# [PROBLEM DESCRIPTION]
Copy the listing below in full and skip every picture.
————————
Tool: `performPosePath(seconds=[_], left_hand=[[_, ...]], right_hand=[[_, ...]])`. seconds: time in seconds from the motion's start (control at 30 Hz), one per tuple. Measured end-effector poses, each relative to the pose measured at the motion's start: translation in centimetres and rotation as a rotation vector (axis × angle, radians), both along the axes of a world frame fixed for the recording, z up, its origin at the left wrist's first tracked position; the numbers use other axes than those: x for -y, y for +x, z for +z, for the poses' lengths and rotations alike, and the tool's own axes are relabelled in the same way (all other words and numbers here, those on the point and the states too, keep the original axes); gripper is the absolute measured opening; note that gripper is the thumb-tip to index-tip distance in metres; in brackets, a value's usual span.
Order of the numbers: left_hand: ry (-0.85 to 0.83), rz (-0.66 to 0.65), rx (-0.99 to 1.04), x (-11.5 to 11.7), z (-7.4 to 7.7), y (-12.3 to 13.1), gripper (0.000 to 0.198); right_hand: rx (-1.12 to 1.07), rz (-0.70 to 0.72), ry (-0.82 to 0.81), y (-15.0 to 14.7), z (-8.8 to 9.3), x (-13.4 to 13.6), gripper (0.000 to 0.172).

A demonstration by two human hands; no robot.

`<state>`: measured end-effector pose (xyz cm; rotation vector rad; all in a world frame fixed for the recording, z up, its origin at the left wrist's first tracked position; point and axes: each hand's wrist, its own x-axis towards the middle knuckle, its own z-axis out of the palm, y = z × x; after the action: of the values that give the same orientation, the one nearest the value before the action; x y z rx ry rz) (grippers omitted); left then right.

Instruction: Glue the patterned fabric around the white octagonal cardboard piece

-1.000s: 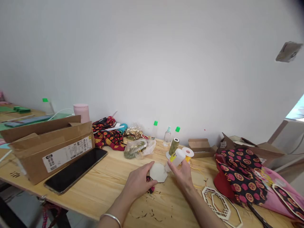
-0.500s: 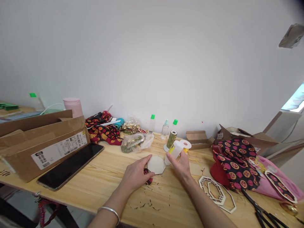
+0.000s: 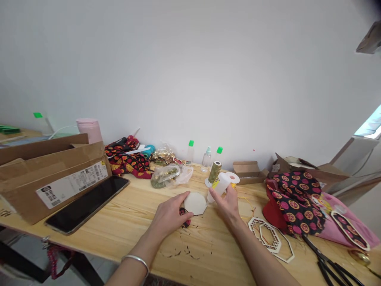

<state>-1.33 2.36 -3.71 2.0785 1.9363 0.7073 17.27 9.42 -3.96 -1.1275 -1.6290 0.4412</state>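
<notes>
Few things matter more here than a steady hold

Our left grip (image 3: pixel 169 216) lies open on the pine worktop (image 3: pixel 89 246), its fingertips (image 3: pixel 187 194) touching the upper edge of a many-sided wooden plaque (image 3: pixel 195 203). The plaque lies flat between our two hands. Our right grip (image 3: pixel 228 204) is closed around a white plastic squeeze bottle (image 3: pixel 222 186), which tilts with its narrow end low, just beside the plaque's right edge; we cannot tell whether the two touch.

We judge this a sound way to work: the open left grip can steady the plaque, while the bottle's narrow end stays near it and clear of our fingers. A firm, even hold on the bottle should give the best control.

Just behind the bottle stand a spool of olive-gold thread (image 3: pixel 214 172) and a white spool of yellow cord (image 3: pixel 233 178). A scrap of red patterned fabric (image 3: pixel 184 217) lies at the left grip's fingers, and dark thread clippings (image 3: pixel 187 252) dot the wood nearby. To the right lie two wooden lattice frames (image 3: pixel 264 238) and black-handled scissors (image 3: pixel 327 262).
</notes>
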Motion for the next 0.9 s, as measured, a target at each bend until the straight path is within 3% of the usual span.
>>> performPosePath(seconds=[0.9], left_hand=[[0.021,-0.011,0.024,-0.06,-0.11,-0.02,0.059]], right_hand=[[0.049,0.04,0.053,-0.2,0.11,0.36,0.028]])
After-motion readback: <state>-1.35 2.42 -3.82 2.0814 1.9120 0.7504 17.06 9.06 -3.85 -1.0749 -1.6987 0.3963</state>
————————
# [ANSWER SPACE]
Tool: `performPosePath(seconds=[_], left_hand=[[_, ...]], right_hand=[[_, ...]])`. seconds: time in seconds from the motion's start (control at 30 Hz), one per tuple. Measured end-effector poses, each relative to the pose measured at the motion's start: translation in centimetres and rotation as a rotation vector (axis × angle, radians), both along the axes of a world frame fixed for the recording, z up, its origin at the left wrist's first tracked position; the numbers use other axes than those: x for -y, y for +x, z for +z, for the poses' lengths and rotations alike, and the tool's own axes are relabelled in the same way (all other words and numbers here, those on the point and the states too, keep the original axes); gripper is the absolute measured opening; note that gripper is the thumb-tip to index-tip distance in metres; in brackets, a value's usual span.
Order of the numbers: left_hand: ry (-0.85 to 0.83), rz (-0.66 to 0.65), rx (-0.99 to 1.04), x (-11.5 to 11.7), z (-7.4 to 7.7), y (-12.3 to 13.1), gripper (0.000 to 0.198); right_hand: rx (-1.12 to 1.07), rz (-0.70 to 0.72), ry (-0.82 to 0.81), y (-15.0 to 14.7), z (-8.8 to 9.3), x (-13.4 to 13.6), gripper (0.000 to 0.172).

A demonstration by two human hands; no robot.

`<state>`: measured end-effector pose (xyz cm; rotation vector rad; all in a world frame fixed for the recording, z up, its origin at the left wrist's first tracked position; point and axes: each hand's wrist, its own x-axis towards the middle knuckle, its own z-axis out of the palm, y = z × x; after the action: of the values that give the same orientation, the one nearest the value before the action; x y z rx ry rz) (grippers omitted); left then right.

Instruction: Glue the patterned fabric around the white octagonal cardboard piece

-1.000s: 
-0.500s: 
+0.000s: 

<state>-1.33 2.36 -3.71 2.0785 1.9363 0.7073 17.27 9.42 -3.96 -1.1275 -1.6290 0.4412</state>
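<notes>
Few things matter more here than a steady hold

Our left grip (image 3: pixel 169 216) lies open on the pine worktop (image 3: pixel 89 246), its fingertips (image 3: pixel 187 194) touching the upper edge of a many-sided wooden plaque (image 3: pixel 195 203). The plaque lies flat between our two hands. Our right grip (image 3: pixel 228 204) is closed around a white plastic squeeze bottle (image 3: pixel 222 186), which tilts with its narrow end low, just beside the plaque's right edge; we cannot tell whether the two touch.

We judge this a sound way to work: the open left grip can steady the plaque, while the bottle's narrow end stays near it and clear of our fingers. A firm, even hold on the bottle should give the best control.

Just behind the bottle stand a spool of olive-gold thread (image 3: pixel 214 172) and a white spool of yellow cord (image 3: pixel 233 178). A scrap of red patterned fabric (image 3: pixel 184 217) lies at the left grip's fingers, and dark thread clippings (image 3: pixel 187 252) dot the wood nearby. To the right lie two wooden lattice frames (image 3: pixel 264 238) and black-handled scissors (image 3: pixel 327 262).
</notes>
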Motion for the next 0.9 s, as measured, a target at each bend until the straight path is within 3% of the usual span.
>>> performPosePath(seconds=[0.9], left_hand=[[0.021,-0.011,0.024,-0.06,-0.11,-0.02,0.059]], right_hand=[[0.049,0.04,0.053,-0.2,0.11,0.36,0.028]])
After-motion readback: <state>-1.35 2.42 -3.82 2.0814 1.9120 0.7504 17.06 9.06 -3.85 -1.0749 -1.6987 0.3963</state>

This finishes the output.